Toronto-Dominion Bank (TSX:TD)(NYSE:TD) stock has pulled back 16.5% in 2022. It normally trades with a price-to-earnings ratio around 11. Today, you can buy it for 9.8 times earnings. Likewise, its dividend yield of 4.3% is above its five-year average of 3.83%.

Given the current economic worries, TD could face some pressure if the Canadian housing market starts to falter. However, a lot of concern is already priced into the stock. Certainly, TD stock fell in the 2009 Great Financial Crisis. Yet it came back to chart solid 10% annualized total returns for the next 13 years afterwards.

TD has grown its dividend by a 9.5% compounded annual rate for the past decade. With some intriguing growth catalysts in the U.S. (due to recent acquisitions), this stock should keep pushing out growing dividends for many years.

A top large-cap energy stock

If you are looking for a dividend stock that has outperformed the TSX in 2022, you may want to look at Suncor Energy (TSX:SU)(NYSE:SU). Yes, Suncor stock is up 28.7% this year. However, its stock has fallen over 5% in the past month.

Despite being one of the largest energy producers and refiners in Canada, Suncor has underperformed most of its TSX energy stock peers. The company has delivered record revenues, earnings, and cash flow so far this year. However, it has had several fatal work site accidents and other operational issues.

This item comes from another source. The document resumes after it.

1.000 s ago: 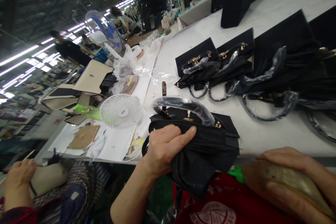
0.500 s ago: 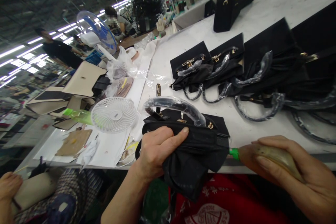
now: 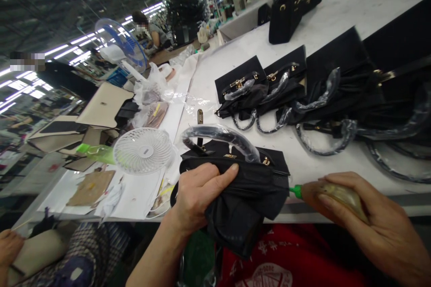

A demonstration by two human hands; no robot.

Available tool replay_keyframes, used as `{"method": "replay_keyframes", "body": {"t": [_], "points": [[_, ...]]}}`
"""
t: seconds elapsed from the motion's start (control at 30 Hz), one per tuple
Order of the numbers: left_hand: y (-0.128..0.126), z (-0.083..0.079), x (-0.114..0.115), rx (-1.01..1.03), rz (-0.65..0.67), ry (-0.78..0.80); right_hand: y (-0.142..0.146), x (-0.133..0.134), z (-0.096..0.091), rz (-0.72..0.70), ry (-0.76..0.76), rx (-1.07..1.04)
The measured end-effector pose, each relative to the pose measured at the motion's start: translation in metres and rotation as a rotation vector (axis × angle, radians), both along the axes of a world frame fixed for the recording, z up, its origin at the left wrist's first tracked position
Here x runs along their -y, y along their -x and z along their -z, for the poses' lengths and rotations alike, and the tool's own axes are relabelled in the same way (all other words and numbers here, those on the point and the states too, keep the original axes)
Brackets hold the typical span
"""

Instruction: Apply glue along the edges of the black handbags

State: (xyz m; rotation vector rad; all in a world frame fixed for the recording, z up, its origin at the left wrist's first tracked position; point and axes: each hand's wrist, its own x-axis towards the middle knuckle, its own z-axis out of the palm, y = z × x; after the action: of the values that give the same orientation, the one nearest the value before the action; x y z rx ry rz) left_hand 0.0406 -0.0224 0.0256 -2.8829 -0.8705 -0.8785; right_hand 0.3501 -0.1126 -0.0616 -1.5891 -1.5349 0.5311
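A black handbag (image 3: 249,175) lies at the near edge of the white table (image 3: 323,166), its plastic-wrapped handle arching up and its black lining hanging off the edge. My left hand (image 3: 198,193) is closed on the bag's top edge and lining, thumb laid along the fabric. My right hand (image 3: 373,224) wraps a soft yellowish squeeze bottle (image 3: 336,195). The bottle's green tip (image 3: 295,191) touches the bag's right end.
Several black handbags (image 3: 303,85) with wrapped handles lie in a row further back on the table. A small white fan (image 3: 143,150) and paper scraps sit at the left. A co-worker's hand (image 3: 8,246) shows at the lower left. A blue fan (image 3: 123,47) stands behind.
My right hand rose from the lap to the table edge and brought the bottle's green tip to the bag's right end. My left hand kept its hold.
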Motion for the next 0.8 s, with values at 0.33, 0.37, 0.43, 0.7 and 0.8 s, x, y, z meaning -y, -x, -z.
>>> {"method": "replay_keyframes", "body": {"t": [0.33, 0.37, 0.43, 0.7, 0.8], "points": [[0.000, 0.002, -0.003, 0.026, -0.019, 0.005, -0.004, -0.002, 0.011, 0.038, 0.113, -0.045], [0.000, 0.002, -0.004, 0.036, -0.021, 0.009, -0.004, -0.001, 0.012, 0.056, 0.105, -0.050], [0.000, 0.002, -0.004, 0.044, -0.020, 0.017, -0.005, 0.003, 0.014, 0.056, 0.098, -0.066], [-0.004, -0.003, -0.004, -0.001, -0.013, 0.019, -0.011, 0.008, 0.027, 0.133, 0.200, -0.164], [-0.005, -0.003, -0.004, 0.006, -0.022, -0.006, -0.005, 0.001, 0.038, 0.054, 0.223, -0.232]]}}
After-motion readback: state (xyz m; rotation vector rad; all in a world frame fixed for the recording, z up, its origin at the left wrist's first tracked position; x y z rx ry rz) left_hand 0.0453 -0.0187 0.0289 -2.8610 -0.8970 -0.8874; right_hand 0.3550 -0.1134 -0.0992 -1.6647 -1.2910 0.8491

Suncor is looking for a new chief executive officer, and it has an activist investor involved. Consequently, a turnaround might be in the making. In the meantime, shareholders can buy this stock with a 4.6% dividend yield. Likewise, it only trades for a very cheap 4.5 times earnings today!

A top utility stock for dividend growth

Algonquin Power & Utilities (TSX:AQN)(NYSE:AQN) has declined 12% over the past year. It has underperformed other TSX regulated utilities. This is largely due to the delay of its large impending acquisition of Kentucky Power. Its recently issued equity and debt have been dilutive to earnings until the deal completes.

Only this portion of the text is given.